TASK
From the line with "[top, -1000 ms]" through the line with "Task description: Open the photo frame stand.", inclusive, return each line of the data below exactly and leave the rest out.
+++ RAW DATA +++
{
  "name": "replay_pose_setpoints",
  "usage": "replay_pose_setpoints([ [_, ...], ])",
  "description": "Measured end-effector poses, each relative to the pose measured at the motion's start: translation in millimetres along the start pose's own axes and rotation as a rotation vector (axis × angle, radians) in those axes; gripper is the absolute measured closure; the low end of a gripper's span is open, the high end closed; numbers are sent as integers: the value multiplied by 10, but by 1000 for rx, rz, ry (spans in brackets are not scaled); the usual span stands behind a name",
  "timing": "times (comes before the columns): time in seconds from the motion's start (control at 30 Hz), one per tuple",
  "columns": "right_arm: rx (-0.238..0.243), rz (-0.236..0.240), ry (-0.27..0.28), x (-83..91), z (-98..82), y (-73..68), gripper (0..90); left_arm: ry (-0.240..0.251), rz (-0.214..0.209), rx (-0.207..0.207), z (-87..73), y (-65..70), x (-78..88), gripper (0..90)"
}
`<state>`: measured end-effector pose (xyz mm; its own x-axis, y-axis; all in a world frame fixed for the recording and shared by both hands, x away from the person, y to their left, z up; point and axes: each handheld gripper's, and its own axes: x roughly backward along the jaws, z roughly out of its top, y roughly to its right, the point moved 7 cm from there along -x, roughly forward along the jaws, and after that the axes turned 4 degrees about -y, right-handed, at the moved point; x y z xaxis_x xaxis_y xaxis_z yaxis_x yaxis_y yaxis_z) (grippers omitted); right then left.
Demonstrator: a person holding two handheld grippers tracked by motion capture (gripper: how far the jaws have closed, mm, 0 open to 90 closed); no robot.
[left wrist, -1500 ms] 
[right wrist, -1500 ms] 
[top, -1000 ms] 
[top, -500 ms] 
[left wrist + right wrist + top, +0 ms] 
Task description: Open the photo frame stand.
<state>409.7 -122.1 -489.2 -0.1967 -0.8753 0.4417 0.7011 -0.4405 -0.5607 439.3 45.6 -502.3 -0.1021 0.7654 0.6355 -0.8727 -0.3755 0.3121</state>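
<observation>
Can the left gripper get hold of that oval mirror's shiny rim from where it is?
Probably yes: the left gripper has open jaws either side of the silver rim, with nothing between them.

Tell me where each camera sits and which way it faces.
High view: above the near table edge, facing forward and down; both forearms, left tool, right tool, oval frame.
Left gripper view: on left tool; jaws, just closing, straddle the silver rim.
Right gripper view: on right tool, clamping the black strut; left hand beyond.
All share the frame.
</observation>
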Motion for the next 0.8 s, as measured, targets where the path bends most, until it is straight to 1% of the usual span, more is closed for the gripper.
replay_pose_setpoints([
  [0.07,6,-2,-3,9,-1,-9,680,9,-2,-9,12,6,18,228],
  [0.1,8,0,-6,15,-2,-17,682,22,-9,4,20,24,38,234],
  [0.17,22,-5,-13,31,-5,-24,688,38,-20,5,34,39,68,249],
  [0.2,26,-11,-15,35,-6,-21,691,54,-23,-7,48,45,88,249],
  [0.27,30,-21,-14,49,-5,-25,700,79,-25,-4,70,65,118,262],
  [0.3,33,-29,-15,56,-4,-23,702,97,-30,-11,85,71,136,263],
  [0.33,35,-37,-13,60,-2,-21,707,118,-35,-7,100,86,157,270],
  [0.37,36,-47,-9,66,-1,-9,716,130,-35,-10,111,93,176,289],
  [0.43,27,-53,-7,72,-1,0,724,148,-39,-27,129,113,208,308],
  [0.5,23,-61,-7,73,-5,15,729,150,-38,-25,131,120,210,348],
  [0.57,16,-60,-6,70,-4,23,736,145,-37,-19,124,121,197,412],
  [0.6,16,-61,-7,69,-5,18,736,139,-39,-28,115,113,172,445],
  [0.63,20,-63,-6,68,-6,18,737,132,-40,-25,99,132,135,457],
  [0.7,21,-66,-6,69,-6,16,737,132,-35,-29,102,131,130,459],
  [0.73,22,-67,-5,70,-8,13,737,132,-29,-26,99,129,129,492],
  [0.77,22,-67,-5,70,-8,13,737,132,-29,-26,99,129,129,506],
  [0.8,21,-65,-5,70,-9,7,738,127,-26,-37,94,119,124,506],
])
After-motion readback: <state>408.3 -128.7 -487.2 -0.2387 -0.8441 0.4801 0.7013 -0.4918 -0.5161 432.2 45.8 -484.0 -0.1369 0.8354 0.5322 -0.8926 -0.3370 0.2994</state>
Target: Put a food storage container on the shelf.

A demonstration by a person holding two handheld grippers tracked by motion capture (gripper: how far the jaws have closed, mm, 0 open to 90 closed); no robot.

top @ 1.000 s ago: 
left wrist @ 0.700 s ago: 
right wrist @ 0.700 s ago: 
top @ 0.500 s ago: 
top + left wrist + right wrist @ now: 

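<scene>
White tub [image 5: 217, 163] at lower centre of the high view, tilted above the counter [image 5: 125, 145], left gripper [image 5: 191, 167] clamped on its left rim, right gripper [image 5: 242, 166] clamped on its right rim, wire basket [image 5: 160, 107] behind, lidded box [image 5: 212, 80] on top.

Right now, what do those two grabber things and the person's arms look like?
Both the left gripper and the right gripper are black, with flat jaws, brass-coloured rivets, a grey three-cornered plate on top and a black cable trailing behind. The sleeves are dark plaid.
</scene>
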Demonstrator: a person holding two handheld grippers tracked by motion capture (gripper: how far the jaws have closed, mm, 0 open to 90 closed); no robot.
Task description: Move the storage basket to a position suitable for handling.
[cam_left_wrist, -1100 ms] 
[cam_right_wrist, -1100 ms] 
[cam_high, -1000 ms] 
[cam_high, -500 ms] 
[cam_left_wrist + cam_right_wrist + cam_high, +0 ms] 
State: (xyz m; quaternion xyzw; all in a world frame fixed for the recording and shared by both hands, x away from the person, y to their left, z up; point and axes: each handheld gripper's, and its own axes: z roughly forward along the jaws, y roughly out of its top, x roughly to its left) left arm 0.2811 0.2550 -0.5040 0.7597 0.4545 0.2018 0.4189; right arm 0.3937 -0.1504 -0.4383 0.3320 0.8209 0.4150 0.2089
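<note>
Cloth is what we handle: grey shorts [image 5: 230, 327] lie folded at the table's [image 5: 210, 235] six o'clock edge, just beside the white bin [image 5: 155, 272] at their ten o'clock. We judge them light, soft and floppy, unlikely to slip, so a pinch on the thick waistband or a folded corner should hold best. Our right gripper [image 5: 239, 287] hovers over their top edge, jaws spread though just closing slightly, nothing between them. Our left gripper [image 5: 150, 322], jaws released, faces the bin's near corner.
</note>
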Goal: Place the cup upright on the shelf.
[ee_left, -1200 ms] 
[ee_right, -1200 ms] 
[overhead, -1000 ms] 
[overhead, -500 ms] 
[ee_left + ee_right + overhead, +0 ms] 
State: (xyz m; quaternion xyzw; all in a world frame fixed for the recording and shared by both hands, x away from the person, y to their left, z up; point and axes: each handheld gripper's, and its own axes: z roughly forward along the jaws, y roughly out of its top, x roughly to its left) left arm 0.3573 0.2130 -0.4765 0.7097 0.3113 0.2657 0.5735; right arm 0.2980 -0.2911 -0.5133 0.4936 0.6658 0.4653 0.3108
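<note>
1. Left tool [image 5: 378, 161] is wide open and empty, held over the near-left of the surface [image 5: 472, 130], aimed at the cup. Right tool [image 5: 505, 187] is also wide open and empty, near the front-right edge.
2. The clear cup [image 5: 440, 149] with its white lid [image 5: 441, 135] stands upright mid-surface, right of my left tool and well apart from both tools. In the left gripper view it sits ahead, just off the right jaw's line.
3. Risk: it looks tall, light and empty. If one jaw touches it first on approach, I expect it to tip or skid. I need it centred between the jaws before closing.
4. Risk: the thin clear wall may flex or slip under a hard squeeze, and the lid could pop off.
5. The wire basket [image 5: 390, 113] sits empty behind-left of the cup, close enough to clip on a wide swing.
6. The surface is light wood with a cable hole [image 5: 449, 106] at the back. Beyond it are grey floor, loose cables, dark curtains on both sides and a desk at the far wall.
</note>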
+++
RESPONSE AREA
[top, -1000 ms] 
[top, -500 ms] 
[left wrist + right wrist + top, +0 ms] 
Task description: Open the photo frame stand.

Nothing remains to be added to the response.